Whether one calls this third body of folk the hyphenateds or by their sect-specific names of Methomergents, Luthermergents, Presbymergents, etc. matters not. What matters is that they are the “X” factor at the moment, What matter is that they are peeling off in increasing numbers from the institutionalized bodies out of which they have come. As they withdraw, they leave those inherited bodies more and more stripped of their resources and energy, certainly. More importantly, however, they also leave those established, inherited communions devoid of disparate voices and arguably more temporally relevant points of view.
The institutions—both those already so stripped and those being stripped—are finding, in the loss of discussion and differences of opinion and experience, a uniformity that, like uniformity everywhere, is stultifying. Ultimately those institutions must seek out others of like mind and in like need in order to survive. This is precisely what we are seeing afoot right now and what we will continue to see more of, as re-institutionalizing Protestant denominations begin to merge their efforts into partnerships and alliances and even unions of shared ministry.
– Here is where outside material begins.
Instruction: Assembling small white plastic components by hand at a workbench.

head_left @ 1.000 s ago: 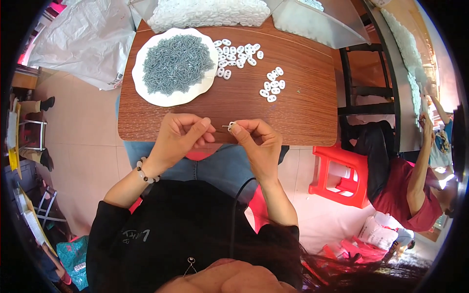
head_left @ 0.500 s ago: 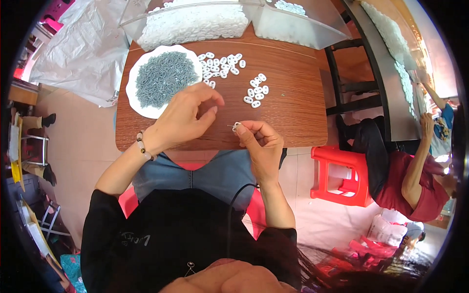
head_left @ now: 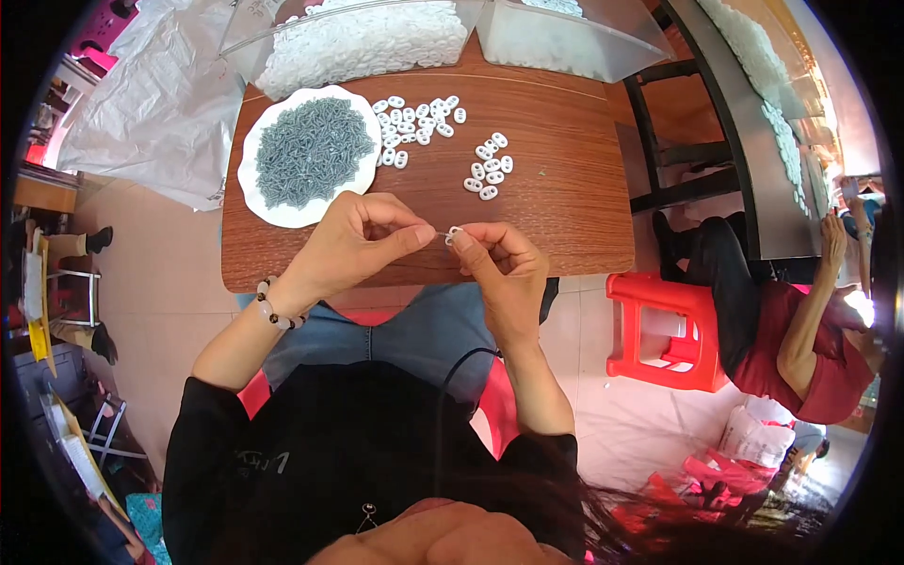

Meanwhile, Emergence Christianity is clearly entering into its own time of adolescence … a time when some of the enthusiasm of youth is having to be tempered by preparation for the burdens and delights of an approaching adulthood. The time will shortly be upon us when the bulk of Christian definition and experience will occur within the realm, and under the aegis of, Emergence fresh expressions of church; and that must … must … must be a sobering thought, albeit one that only the adolescent and not the child could ever have.
In all of this, the question of just how much the hyphenateds will influence the shaping and maturation of Emergence is very much up for grabs; but there is every reason to assume that the answer to it will clarify rather dramatically over the next few months. We are pleased to forget sometimes that Protestants were made out of Roman Catholics. There was nowhere else for them to come from. Emergence is made out of Protestants and Roman Catholics with a few Orthodox thrown in; the process of mixing is the same, however, even as the pot boils on.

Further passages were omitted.